SICSA DVF Professor Patricia Johann; Interleaving Data and Effects

We are pleased to let you know that Professor Patricia Johann will be visiting the School of Computing at the University of Dundee on 30 June 2015 to give a talk on Interleaving Data and Effects.

Schedule:

14.00 – 15.00: The DVF talk: Interleaving Data and Effects

15.00 – 15.15: Coffee break

15.15 – 16.30: Discussion Session

Abstract:

The study of programming with and reasoning about inductive datatypes such as lists and trees has benefitted from the simple categorical principle of initial algebras. In initial algebra semantics, each inductive datatype is represented by an initial f-algebra for an appropriate functor f. The initial algebra principle then supports the straightforward derivation of definitional principles and proof principles for these datatypes. This technique has been expanded to a whole methodology of structured functional programming, sometimes called origami programming.

This talk will show how to extend initial algebra semantics from pure inductive datatypes to inductive datatypes interleaved with computational effects. Inductive datatypes interleaved with effects arise naturally in many computational settings. For example, incrementally reading characters from a file generates a list of characters interleaved with input/output actions, and lazily constructed infinite values can be represented by pure data interleaved with the possibility of non-terminating computation. Straightforward application of initial algebra techniques to effectful datatypes leads either to unsound conclusions if we ignore the possibility of effects, or to unnecessarily complicated reasoning because the pure and effectful concerns must be considered simultaneously. Pure and effectful concerns can be separated using the abstraction of initial f-and-m-algebras, where the functor f describes the pure part of a datatype and the monad m describes the interleaved effects. Because initial f-and-m-algebras are the analogue for the effectful setting of initial f-algebras, they support the extension of the standard definitional and proof principles to the effectful setting.

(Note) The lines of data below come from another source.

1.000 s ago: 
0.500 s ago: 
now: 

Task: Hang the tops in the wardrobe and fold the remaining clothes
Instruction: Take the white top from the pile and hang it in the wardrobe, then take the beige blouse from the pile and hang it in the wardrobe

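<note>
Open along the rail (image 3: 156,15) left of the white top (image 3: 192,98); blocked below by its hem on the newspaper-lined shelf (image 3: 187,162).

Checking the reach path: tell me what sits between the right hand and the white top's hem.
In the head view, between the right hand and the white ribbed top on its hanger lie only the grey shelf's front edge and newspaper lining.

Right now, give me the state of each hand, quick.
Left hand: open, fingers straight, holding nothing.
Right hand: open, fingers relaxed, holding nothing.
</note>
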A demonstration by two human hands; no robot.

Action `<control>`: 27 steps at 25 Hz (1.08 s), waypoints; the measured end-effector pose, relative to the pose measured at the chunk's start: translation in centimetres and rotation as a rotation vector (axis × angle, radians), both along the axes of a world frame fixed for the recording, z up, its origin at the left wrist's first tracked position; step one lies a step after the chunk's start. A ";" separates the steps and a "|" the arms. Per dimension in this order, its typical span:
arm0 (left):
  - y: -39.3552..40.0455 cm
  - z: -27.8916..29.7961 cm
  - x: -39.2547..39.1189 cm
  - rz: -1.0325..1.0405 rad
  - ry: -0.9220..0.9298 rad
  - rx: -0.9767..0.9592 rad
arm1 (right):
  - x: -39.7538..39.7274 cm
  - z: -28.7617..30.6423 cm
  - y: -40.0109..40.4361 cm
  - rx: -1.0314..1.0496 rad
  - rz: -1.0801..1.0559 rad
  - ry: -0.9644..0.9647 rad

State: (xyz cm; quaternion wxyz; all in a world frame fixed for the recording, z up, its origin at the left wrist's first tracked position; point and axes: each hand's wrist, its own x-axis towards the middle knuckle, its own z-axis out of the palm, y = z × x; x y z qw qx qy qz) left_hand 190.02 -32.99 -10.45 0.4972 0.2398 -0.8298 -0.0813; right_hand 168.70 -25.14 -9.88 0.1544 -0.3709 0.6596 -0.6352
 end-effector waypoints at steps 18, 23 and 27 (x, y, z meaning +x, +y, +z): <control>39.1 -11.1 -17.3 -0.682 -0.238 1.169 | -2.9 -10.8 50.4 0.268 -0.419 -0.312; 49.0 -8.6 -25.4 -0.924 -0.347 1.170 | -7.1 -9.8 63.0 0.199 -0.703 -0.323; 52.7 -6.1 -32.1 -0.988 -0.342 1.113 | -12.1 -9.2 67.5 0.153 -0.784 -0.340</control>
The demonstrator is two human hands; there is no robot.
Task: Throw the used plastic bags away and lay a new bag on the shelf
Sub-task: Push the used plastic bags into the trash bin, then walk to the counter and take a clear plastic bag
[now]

This is joint work with Bob Atkey, Neil Ghani, and Bart Jacobs

Bio:

Patricia Johann is Professor of Computer Science at Appalachian State University. Formerly, she was a Reader at the University of Strathclyde, where she was one of the founders of the Mathematically Structured Programming group. She has over 25 years of post-doctoral experience in research and teaching in computer science. Her research interests include functional programming, type theory, category theory, as well as logic programming and automated deduction.